C’est le politique qui valide, décide et assume les conséquences.

Les effets de cette dissolution se font sentir aujourd’hui à l’Assemblée, où des blocs politiques refusent de coopérer. Selon Claude Raynal, cette situation est due à la complexité du système électoral. "Les députés sont élus sur la base de programmes souvent incompatibles. Former des alliances demande du temps et des solutions techniques adaptées." Il rappelle qu’en temps normal, c’est à l’Assemblée nationale de voter le budget.

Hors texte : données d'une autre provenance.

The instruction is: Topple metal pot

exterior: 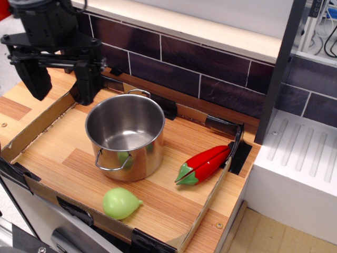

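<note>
The black arm comes in from the eleven o'clock corner, its bulky wrist housing cut off by the top edge. Below it a horizontal crossbar carries the pincer, which hangs pointing straight down. The two thick black fingers stand spread wide apart, one toward nine o'clock, the other toward three, with nothing between them.
</note>
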You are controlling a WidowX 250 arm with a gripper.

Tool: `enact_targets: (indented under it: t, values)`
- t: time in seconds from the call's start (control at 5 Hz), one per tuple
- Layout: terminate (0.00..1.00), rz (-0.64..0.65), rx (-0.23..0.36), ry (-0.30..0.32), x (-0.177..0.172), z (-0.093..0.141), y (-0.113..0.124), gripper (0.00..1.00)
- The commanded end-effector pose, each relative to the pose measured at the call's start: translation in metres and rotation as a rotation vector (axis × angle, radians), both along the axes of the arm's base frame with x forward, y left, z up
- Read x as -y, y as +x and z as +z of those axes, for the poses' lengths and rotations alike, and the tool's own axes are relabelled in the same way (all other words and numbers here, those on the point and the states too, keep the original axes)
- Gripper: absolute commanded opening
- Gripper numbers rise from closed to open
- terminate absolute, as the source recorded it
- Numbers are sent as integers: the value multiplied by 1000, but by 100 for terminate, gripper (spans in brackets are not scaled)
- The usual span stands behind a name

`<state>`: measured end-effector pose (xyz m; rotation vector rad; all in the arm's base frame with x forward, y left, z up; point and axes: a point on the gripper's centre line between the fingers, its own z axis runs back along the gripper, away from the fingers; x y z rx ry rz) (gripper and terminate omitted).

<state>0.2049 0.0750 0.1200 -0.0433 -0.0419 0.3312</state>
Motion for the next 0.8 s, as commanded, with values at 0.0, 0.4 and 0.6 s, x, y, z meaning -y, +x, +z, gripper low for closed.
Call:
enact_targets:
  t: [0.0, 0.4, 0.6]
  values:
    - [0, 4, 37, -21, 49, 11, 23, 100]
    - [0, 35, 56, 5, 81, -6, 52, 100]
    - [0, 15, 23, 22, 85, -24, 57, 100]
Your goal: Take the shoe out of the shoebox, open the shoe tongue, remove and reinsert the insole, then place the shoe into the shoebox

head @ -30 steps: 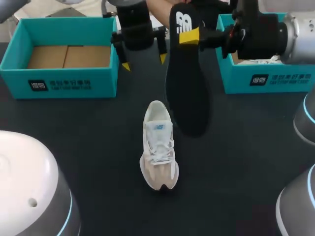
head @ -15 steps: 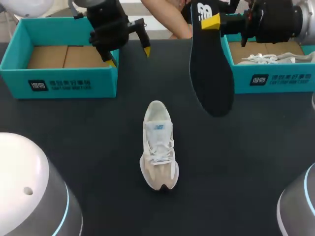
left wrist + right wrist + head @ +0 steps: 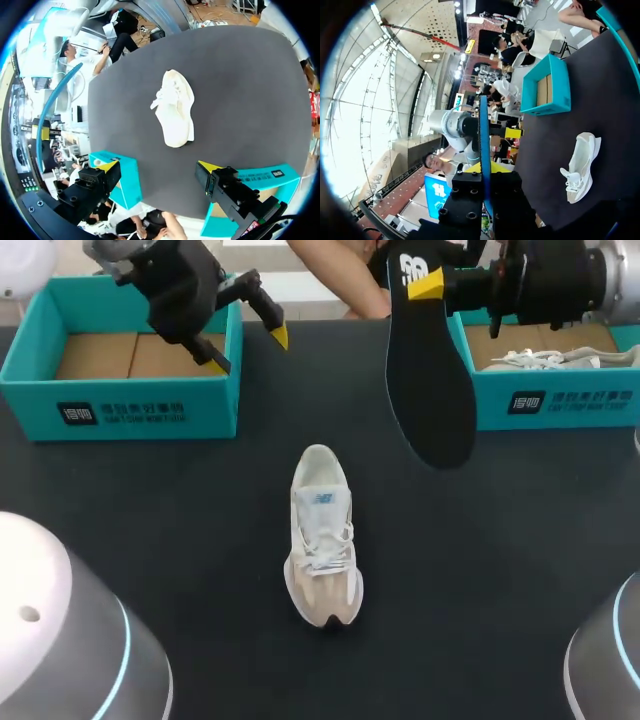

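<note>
The right gripper (image 3: 425,285) clamps the black insole (image 3: 430,390) by its heel, toe hanging above the table (image 3: 180,540); the white sneaker (image 3: 322,535) lies mid-table. The left gripper (image 3: 157,167) hovers spread, empty. It should steady the sneaker while the insole feeds in toe-first

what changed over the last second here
The left fingers, open and empty, swung away from the middle, back over the left shoebox. The right fingers, shut on the insole, carried it from above the shoe toward the right shoebox. Nothing was taken hold of or let go. The shoe and both boxes stayed put.
</note>
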`<control>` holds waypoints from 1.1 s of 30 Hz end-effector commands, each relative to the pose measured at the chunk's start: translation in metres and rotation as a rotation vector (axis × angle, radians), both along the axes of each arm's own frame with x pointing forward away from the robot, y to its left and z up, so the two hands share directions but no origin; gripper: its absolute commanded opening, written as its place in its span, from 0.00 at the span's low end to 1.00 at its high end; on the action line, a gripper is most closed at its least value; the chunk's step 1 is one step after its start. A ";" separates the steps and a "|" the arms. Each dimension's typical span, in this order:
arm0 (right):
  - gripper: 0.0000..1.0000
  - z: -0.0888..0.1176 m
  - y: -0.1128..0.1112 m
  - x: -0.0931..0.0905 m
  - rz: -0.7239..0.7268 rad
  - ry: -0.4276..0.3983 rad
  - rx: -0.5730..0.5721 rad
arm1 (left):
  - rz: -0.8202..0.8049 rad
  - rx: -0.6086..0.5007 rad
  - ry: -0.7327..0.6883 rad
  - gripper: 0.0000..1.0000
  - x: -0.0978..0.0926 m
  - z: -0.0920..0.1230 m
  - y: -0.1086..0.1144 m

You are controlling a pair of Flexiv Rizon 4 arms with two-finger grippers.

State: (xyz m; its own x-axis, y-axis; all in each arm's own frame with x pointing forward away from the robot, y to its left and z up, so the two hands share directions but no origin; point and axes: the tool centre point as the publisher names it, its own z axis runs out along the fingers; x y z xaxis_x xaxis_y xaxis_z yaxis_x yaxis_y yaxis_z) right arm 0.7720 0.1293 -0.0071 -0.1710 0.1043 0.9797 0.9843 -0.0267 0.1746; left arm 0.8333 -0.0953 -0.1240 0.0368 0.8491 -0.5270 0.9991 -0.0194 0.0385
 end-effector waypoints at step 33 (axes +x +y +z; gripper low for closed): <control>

Il faut contrôler le budget tout en investissant pour l’avenir

Pour Claude Raynal, il reste impératif de continuer à financer les projets d’avenir. "Le dernier budget équilibré remonte à 1974. Mais nous ne sommes plus dans les années 70 : la question de l’équilibre budgétaire ne se pose plus de la même manière." Ce qu’il faut analyser, selon lui, c’est la capacité du pays à produire de la richesse et à développer des investissements stratégiques. "Ce n’est pas une simple question d’équilibre comptable, mais une réflexion sur la vision de l’avenir."